MP for Nottinghamshire
- In office 1626–1643

High Sheriff of Nottinghamshire
- Incumbent
- Assumed office 1620

Personal details
- Born: 4 September 1589 Owthorpe, Nottinghamshire
- Died: 18 August 1643 London
- Resting place: St Paul's, Covent Garden
- Spouse(s): Lady Margaret Byron Lady Catherine Stanhope
- Children: John Hutchinson (colonel) George Hutchinson Charles Hutchinson (M.P.) Stanhope Hutchinson Isabella Hutchinson
- Parent(s): Thomas Hutchinson of Cropwell Butler Lady Jane Sacheverell
- Education: University of Cambridge, Pembroke College, Cambridge Gray's Inn
- Occupation: Politician

= Thomas Hutchinson (MP) =

English Member of Parliament

Sir Thomas Hutchinson (4 September 1589 – 18 August 1643) was an English politician notable for his service as a Member of Parliament (MP) for Nottinghamshire. He held this position from 1626 until his death in 1643.

== Early life and education ==
Thomas Hutchinson was born on 4 September 1589 in Owthorpe, Nottinghamshire.
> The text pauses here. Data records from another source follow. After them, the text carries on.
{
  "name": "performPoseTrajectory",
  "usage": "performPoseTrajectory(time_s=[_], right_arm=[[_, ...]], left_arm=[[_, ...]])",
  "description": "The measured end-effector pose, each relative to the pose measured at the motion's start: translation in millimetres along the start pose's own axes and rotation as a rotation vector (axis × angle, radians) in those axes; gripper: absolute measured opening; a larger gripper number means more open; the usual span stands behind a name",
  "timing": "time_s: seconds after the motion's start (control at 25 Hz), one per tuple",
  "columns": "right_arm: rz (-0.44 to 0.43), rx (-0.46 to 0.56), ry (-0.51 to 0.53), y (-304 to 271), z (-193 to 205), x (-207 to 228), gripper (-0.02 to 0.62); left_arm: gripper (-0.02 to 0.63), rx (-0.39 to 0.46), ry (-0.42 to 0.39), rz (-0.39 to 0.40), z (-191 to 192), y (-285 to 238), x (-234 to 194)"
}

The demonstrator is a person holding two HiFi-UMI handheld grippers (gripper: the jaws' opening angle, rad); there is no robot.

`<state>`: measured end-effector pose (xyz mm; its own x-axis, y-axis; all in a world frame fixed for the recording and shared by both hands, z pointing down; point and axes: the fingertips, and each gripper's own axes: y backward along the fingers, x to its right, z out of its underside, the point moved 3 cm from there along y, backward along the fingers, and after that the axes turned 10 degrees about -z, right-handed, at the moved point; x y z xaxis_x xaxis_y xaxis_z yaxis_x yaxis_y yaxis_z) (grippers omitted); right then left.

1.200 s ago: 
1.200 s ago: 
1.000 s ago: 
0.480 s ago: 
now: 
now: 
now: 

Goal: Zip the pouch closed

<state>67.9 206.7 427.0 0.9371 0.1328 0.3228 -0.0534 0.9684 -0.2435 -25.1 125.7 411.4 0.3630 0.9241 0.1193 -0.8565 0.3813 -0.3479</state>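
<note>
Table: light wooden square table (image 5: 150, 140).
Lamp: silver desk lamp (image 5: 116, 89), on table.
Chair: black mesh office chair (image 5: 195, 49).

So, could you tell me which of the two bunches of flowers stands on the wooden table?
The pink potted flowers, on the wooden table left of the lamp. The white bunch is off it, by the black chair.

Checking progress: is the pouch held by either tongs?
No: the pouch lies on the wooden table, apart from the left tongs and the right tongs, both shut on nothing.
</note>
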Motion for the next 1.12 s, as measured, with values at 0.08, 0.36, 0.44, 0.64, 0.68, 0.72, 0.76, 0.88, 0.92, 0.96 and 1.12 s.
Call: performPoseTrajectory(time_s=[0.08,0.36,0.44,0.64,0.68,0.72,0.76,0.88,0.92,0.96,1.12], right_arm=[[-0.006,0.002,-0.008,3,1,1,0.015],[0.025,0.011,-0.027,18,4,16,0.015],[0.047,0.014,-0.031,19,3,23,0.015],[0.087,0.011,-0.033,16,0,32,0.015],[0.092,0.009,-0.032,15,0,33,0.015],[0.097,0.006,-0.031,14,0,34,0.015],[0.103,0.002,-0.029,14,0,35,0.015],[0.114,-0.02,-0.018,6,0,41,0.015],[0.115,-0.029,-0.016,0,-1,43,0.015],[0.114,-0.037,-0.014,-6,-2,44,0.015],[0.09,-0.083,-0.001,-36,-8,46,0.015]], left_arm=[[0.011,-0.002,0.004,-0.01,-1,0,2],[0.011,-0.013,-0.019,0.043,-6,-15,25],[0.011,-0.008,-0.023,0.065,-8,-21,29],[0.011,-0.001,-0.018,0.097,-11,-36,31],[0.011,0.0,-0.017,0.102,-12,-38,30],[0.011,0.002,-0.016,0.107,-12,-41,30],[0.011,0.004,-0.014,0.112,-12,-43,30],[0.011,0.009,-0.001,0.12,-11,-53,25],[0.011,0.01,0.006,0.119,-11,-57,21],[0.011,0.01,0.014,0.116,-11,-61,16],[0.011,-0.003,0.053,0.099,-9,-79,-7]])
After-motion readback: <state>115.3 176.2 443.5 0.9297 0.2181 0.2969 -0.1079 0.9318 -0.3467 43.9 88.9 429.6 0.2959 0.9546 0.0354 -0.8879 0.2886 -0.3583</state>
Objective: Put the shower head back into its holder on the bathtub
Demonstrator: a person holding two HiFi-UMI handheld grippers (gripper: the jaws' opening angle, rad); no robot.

He was the only son of Thomas Hutchinson of Cropwell, Notts, and Jane, the daughter and heir of Henry Sacheverell of Radcliffe-upon-Soar, Notts. Hutchinson inherited his estate as a minor in 1599, and his early years were marked by a violent altercation with his guardian, Sir German Pole, in February 1613. Pole ambushed Hutchinson and cut off two or three of his fingers, but Hutchinson wrestled with him and bit off part of Pole's nose, which Hutchinson carried off in his pocket. Despite the adversity, he gained substantial respect and glory for his honorable conduct during the incident, according to his daughter-in-law.

Hutchinson was educated at Pembroke College, Cambridge, in 1606, followed by legal studies at Gray's Inn in 1609.

== Career and public service ==
Sir Thomas Hutchinson was knighted at Hitchinbrook in 1617 by King James I and appointed High Sheriff of Nottinghamshire in 1620. He was heavily involved in local governance, holding various commissions ranging from subsidies and sewers to charitable uses and sequestration. He was a Deputy Lieutenant of Nottinghamshire by 1637 and remained active in an array of administrative roles until his death.

His political career took off when he was elected as the Member of Parliament for Nottinghamshire in 1626. Hutchinson's parliamentary involvement was not limited to legislative affairs; he was actively involved in executing important missions for the King. Despite his Puritan leanings, he was a conformist to the Church of England and was not averse to the act of kneeling during communion.

== Personal life ==
Hutchinson married twice: first to Margaret, the daughter of Sir John Byron of Newstead Abbey, Notts, with whom he had three sons, one of whom died young; and secondly to Catherine, the daughter of Sir John Stanhope of Shelford, Notts, with whom he had one son and two daughters.

== Death and legacy ==
He died on 18 August 1643 in London and was buried at St. Paul's, Covent Garden. He was succeeded by his son John, who later gained notoriety as a regicide and also served as a Member of Parliament for Nottinghamshire.